RECHTBANK 'S-HERTOGENBOSCH
Meervoudige kamer voor bestuursrechtelijke zaken
UITSPRAAK
AWB 03/2581
Uitspraak van de rechtbank ingevolge de Algemene wet bestuursrecht (Awb) in het geschil tussen:
[eiseres], statutair zetelhoudend te Boxmeer, eiseres,
gemachtigde mr. [gemachtigde], werkzaam bij [werkgever] te Horsten,
en
de Minister van Landbouw, Natuur en Voedselkwaliteit, verweerder.
I. PROCESVERLOOP
Op 16 december 1994 heeft eiseres een aanvraag ingediend voor subsidie op grond van de Bijdrageregeling proefprojecten mestverwerking (hierna: de BPM).

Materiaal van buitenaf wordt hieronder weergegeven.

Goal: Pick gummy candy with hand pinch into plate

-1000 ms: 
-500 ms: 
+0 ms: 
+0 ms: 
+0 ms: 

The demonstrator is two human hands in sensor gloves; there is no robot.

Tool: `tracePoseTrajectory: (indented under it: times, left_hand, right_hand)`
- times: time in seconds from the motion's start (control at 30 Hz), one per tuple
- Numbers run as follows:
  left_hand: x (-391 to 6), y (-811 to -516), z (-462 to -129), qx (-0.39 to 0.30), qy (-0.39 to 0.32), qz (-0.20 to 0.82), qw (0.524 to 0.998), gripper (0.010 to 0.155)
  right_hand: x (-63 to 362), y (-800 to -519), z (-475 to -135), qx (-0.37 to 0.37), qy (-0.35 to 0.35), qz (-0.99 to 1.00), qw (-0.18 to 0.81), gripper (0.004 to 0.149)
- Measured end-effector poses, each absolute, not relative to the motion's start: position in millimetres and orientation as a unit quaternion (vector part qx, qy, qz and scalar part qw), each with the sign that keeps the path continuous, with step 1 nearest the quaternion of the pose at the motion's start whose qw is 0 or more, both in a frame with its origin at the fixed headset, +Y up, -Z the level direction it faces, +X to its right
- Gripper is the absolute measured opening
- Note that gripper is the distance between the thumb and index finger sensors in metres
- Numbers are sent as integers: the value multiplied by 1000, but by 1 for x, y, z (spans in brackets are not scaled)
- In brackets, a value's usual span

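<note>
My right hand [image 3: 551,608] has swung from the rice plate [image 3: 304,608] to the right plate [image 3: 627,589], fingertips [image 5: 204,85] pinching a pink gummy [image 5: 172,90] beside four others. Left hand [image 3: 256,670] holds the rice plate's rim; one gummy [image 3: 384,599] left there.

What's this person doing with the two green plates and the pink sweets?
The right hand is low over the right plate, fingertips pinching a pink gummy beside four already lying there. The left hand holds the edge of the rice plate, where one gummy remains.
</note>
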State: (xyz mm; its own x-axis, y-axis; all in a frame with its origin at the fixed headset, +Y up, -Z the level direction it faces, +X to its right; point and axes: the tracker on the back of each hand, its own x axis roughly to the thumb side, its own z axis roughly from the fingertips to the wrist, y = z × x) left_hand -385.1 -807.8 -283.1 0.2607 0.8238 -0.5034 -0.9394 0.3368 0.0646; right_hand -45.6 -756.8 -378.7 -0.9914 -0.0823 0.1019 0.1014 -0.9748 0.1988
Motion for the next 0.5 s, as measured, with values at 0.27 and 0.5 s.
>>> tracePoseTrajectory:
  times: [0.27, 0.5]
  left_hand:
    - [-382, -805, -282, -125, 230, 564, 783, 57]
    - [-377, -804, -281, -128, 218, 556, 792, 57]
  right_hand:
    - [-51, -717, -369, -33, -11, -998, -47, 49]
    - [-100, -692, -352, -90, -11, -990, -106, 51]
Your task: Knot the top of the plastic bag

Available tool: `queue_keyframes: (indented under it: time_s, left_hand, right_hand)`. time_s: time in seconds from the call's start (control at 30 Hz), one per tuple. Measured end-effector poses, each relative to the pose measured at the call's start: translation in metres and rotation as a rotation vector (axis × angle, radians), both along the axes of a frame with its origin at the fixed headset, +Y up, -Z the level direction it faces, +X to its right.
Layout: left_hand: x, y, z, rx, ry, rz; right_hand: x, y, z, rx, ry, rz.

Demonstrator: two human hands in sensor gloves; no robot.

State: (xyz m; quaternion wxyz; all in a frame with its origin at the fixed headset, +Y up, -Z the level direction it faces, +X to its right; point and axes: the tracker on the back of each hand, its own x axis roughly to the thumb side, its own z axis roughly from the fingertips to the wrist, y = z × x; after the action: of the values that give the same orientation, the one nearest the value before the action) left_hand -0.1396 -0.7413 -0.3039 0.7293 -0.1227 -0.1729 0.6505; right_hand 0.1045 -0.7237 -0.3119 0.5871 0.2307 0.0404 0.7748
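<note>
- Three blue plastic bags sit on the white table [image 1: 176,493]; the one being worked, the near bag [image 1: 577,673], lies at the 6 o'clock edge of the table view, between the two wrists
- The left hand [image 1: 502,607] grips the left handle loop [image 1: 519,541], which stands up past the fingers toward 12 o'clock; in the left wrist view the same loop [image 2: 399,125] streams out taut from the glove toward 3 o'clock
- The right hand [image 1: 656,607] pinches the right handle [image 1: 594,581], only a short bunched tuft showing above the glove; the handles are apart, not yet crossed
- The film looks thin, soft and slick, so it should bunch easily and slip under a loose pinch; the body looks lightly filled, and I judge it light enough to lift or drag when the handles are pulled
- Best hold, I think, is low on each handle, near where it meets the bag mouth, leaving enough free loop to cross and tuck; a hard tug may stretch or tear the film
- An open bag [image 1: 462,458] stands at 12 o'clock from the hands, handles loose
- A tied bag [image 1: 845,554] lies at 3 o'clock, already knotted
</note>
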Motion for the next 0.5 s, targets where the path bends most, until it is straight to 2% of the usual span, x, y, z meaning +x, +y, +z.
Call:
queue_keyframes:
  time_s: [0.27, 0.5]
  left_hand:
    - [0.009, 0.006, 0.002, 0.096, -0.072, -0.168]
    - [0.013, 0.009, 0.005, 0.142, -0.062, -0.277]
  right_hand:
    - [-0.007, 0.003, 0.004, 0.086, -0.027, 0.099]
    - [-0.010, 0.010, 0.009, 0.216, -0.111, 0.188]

Bij besluit van 27 juli 1995 is de aanvraag toegewezen en is aan eiseres subsidie verleend ter grootte van fl. 278.250,-, zijnde 35% van het subsidiabele bedrag van fl. 795.000,-. Desgevraagd is bij brief van 2 december 1997 een voorschot beschikbaar gesteld van fl. 139.125,-. Bij besluit van 23 februari 1998 is een definitieve subsidie toegekend van fl. 278.250,-.
Bij besluit van 3 augustus 2001 heeft verweerder het besluit van 23 februari 1998 ingetrokken en het bedrag van de vastgestelde subsidie vermeerderd met de toepasselijke referentierente ten bedrage van fl. 56.496,63 (? 25.637,17), zijnde in totaal een bedrag van fl. 334.746,63 ofwel ? 151.902,09, teruggevorderd.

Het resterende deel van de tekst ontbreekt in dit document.